As an antispasmodic, Skull Cap has been useful in relieving menstrual cramps, premenstrual syndrome, muscle spasms, and cramps due to stress. The herb is used to help treat St. Vitus dance, convulsions, and shaking palsy, and some modern herbalists use it to prevent epileptic seizures.

Skull Cap has been given to alcoholics who are suffering from withdrawal symptoms and delirium tremens. It is believed to be helpful in treating barbiturate, tranquilizer, and drug withdrawal symptoms.

The baicalin in Skull Cap has shown strong anti-inflammatory activity that may inhibit tumor growth. It is a powerful antioxidant that appears to protect red blood cells from free radical damage more effectively than vitamin E, and it also shows some promise in preventing the oxidation of blood fats.

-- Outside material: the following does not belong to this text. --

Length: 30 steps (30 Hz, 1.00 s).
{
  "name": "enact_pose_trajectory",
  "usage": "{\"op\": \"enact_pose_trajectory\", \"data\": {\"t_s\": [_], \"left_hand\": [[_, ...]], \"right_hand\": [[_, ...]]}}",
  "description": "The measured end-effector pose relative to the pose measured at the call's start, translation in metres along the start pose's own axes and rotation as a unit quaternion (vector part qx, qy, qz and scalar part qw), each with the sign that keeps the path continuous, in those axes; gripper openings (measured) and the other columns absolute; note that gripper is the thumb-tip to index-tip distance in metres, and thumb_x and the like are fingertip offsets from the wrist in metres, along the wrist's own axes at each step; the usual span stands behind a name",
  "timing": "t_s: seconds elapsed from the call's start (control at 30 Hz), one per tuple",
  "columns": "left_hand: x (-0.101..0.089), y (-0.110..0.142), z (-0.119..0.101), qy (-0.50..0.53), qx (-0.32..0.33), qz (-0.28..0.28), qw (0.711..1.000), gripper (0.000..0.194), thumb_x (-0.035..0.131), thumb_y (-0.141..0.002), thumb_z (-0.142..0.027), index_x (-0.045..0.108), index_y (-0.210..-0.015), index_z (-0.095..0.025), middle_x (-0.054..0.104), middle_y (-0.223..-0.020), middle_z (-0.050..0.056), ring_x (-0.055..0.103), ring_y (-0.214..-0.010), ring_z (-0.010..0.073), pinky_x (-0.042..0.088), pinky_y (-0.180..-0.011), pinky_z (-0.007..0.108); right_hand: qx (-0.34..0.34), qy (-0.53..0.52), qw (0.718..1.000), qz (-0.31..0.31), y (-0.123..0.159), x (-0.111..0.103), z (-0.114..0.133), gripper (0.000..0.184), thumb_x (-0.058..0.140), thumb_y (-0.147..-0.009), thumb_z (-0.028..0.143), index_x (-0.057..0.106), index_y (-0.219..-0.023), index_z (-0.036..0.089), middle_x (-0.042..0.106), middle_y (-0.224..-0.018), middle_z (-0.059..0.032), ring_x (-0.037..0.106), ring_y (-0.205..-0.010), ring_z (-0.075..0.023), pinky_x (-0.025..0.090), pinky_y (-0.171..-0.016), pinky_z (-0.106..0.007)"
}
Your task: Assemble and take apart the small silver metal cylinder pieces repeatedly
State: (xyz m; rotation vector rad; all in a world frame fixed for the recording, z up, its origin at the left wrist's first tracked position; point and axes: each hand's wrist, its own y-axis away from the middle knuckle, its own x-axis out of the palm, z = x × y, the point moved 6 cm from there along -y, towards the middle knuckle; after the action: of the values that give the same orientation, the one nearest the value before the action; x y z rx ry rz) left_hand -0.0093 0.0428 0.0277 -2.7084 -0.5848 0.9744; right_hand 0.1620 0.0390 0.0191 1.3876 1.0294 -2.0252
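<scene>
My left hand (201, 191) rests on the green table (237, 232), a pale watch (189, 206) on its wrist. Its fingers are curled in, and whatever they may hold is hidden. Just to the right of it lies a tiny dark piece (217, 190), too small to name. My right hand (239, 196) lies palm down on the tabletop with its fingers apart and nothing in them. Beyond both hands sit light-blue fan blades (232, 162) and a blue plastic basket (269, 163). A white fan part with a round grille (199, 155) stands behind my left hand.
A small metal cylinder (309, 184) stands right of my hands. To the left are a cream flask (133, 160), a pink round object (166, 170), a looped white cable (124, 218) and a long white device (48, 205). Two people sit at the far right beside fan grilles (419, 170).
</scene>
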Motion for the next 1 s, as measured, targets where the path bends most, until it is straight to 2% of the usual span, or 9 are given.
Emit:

Skull Cap is said to strengthen the heart muscle, improve circulation, and be helpful for treating cardiovascular disease.

Skull Cap has been used to treat snakebites and the bites of poisonous insects.


Contraindications:

Pregnant and nursing women should not use Skull Cap. Large doses (many times the recommended amount) may cause giddiness, confusion, twitching, and stupor, but the herb works well when taken consistently over a period of time. Skull Cap should not be given to children under six years of age.